Fox News’ Laura Ingraham’s recent (8/9/18) racist sermon about the national emergency of changing U.S. demographics to her nearly all white audience raises many questions, but to me one stands out above all others. Why do whites think they’re losing their societal status, their positions of privilege? For simplification let us broadly define the elites and the privileged as those that have money, education, and/or political power. It’s not hard to see via casual observation then, that most elites are white. It’s equally easy to see that far and away most whites are not elites and never have been.
For example, my family came to to this continent 384 years ago. They paid for their voyage by working as servants for the elite passengers. We fought for the Revolution. Over the centuries we’ve been mostly farmers, but also soldiers, laborers, factory workers, janitors, secretaries, truck drivers and generally all jobs considered working class; whatever we had to do to keep our families fed. Here and there a few acquired higher education and became teachers, but we have never been counted among the elite.
So, what could we possibly be losing to changing demographics? What’s going on?
Could it be in part because it is human nature to reminisce nostalgically upon a past that never existed; i.e. the good ol’ days? I have lived with six generations of my family. The oldest always regale the young ones with tales of the good ol’ days, back when they were growing up. I remember my grandparents reminiscing to me about their good ol’ days, which was kind of odd considering they survived the great depression. As they told it, I was growing up in difficult times. Now, however, when I think upon my own youth, my memories are predominantly good. This in spite of the fact that today I still bear the scars of the many violences I endured as a child and my struggles to find work as a unskilled young man. Still, I remember my youth as the good ol’ days. I was pretty happy.

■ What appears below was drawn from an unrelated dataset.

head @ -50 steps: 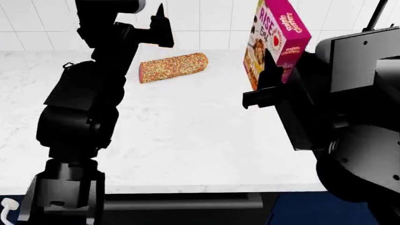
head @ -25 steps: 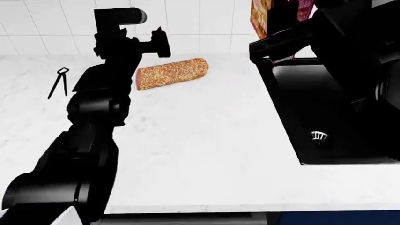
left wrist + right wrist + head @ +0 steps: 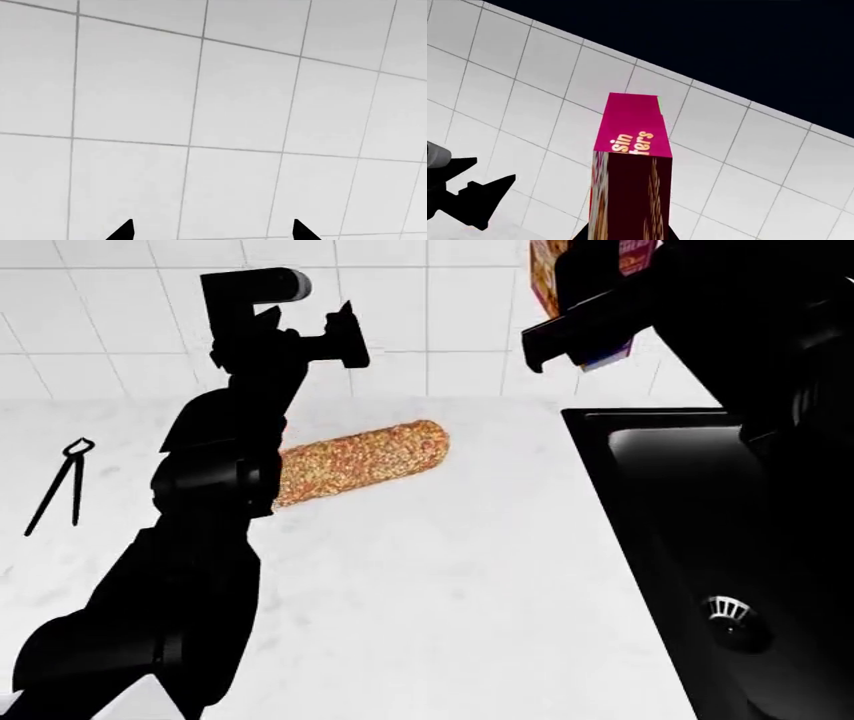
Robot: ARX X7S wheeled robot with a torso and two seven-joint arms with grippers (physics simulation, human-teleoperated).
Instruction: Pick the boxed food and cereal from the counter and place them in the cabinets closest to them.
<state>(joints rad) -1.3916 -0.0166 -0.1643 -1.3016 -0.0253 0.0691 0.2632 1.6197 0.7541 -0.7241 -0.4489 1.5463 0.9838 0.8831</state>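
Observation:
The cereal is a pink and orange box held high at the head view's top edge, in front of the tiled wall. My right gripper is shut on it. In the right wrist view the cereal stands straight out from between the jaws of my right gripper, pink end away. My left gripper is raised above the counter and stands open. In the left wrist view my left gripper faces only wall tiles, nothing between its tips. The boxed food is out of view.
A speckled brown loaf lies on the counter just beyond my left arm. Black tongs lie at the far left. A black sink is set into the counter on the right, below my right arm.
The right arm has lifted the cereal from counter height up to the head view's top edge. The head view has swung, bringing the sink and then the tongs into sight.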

Even so for my wife, who grew up through famine and the throes of the Chinese Cultural Revolution. As a small child she witnessed the mob hanging people to death and gunfire in the streets. As a little girl a stranger once whisked her out of harms way, protecting her from the mob. She was separated from her family, she sent to boarding school, her parents to work in the countryside. Still, these memories rarely emerge. Mostly she reminisces about lazy, hot days of summer spent swimming with her friends in the river (she nearly drowned once). She remembers fondly the sweetness of fermented rice topped with an egg that her grandmother would make for her and the simple treats her father would sometimes manage to bring home for her. To hear her tell it, her childhood was full of happiness and adventure.
I wonder, why is that?
Perhaps it is in part as children we view the world through children’s eyes which are full of life, energy, optimism, and expectations. As children we see the world with a sense of wonder and awe, every day a new learning experience. This continues as we mature and begin our young adult lives. But as we age, maybe we remember our early lives with a comforting sense of nostalgia because our early memories were imprinted through the eyes of children. The comfort of those memories may even be inflated when compared to a world viewed through the aging eyes of an adult inching ever closer to the grave.
Some things I’ve learned in my life is that everything changes. Technology changes, borders change, we change (with age), climate changes… And no matter how hard we try, nothing ever goes back to the way it was.
I think we should be careful not to let the skewed memories of our youth influence how we shape our children’s future. Even if we could take things back to the way they were, we wouldn’t recognize what we accomplished, because we no longer see through they eyes of children.